Saat ini aku masih sibuk untuk belajar dan sibuk dengan urusanku, bukan karena aku egois. Bukan karena aku tidak ingin segera berjumpa denganmu. Tentu saja ada kerinduan yang sangat mendalam untuk bisa melihatmu dan membersamai langkahmu, tetapi kerinduan itu tidak lantas harus kita wujudkan dengan mengikuti langkah-langkah setan dan sekutunya. Di luar sana, ada begitu banyak yang berlomba-lomba mencari jodohnya dengan jalan yang salah. Terjebak dengan hubungan yang tidak diridhoi-Nya. Lantas akhirnya menjemput jodohnya dengan jalan yang salah pula. Aku tidak merasa diri ini benar. Justru karena aku ini salah. Aku pernah berbuat salah bahkan sering sekali terluka karena kesalahan dan kebodohanku hanya karena perasaan. Padahal perasaan itu mudah sekali terbolak balik. Bisa kamu bayangkan bukan? Bagaimana kebodohanku itu?

Karena itulah aku memutuskan untuk belajar. Mencari ilmu-Nya dan mengenal cinta-Nya.

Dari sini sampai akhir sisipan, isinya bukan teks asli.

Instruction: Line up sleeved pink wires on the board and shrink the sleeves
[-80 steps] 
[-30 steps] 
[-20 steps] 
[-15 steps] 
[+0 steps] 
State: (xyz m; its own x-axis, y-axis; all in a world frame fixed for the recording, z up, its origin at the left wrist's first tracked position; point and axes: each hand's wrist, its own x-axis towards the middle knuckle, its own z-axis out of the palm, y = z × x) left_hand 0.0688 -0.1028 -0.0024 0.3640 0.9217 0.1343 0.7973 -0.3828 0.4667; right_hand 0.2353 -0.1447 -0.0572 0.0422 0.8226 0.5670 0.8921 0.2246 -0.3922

Aku takut bertemu kamu di jalan yang salah atau bersamamu namun Allah justru murka kepada kita. Apa jadinya rumah tangga kita bila memang kita berjodoh tapi berjodoh di jalan yang salah. Berjodoh namun tidak mengundang keberkahan melainkan mendatangkan kezaliman bagi diri kita dan keturunan kita. Na'udzubillah…semoga hal ini tidak terjadi kepada kita.

Karena itulah aku harus sibukkan diri untuk belajar. Karena perkara jodoh pun ada ilmunya. Rumah tangga adalah tanggung jawab dunia akhirat. Sangat beraat sekali menjalaninya bila kita tidak belajar ilmunya dengan baik.

Aku tidak mencarimu dan tidak pula menunggumu. Aku tahu kamu sesuatu yang tidak pasti aku ketahui kapan datangnya. Tetapi janji-Nya Allah itu pasti. Kesabaran pasti berbuah manis. Aku hanya melangkah…kusandarkan langkah ini kepada-Nya. Kulalui begitu banyak perjalanan yang entah di jalan mana kelak nanti kita akan saling menemukan. Yang pasti dalam langkahku, aku pun sangat merindumu. Maka kutitip rinduku ini pada buku-buku, kutitip rinduku pada wajah-wajah sahabat baruku di perantauan, namun aku tidak juga menemukanmu, entahlah barangkali kamu belum memberanikan dirimu untuk menghampiriku. Atau barangkali kamu juga masih sibuk pada urusanmu sama seperti diriku. Menyandarkan pada Allah dan menitipkan rindumu pada do'a-do'a dan harapan bahwa nanti kamu akan datang suatu hari nanti dengan ilmu dan iman yang cukup sebagai penyempurna sebagian ilmu dan iman yang ada pada diriku”.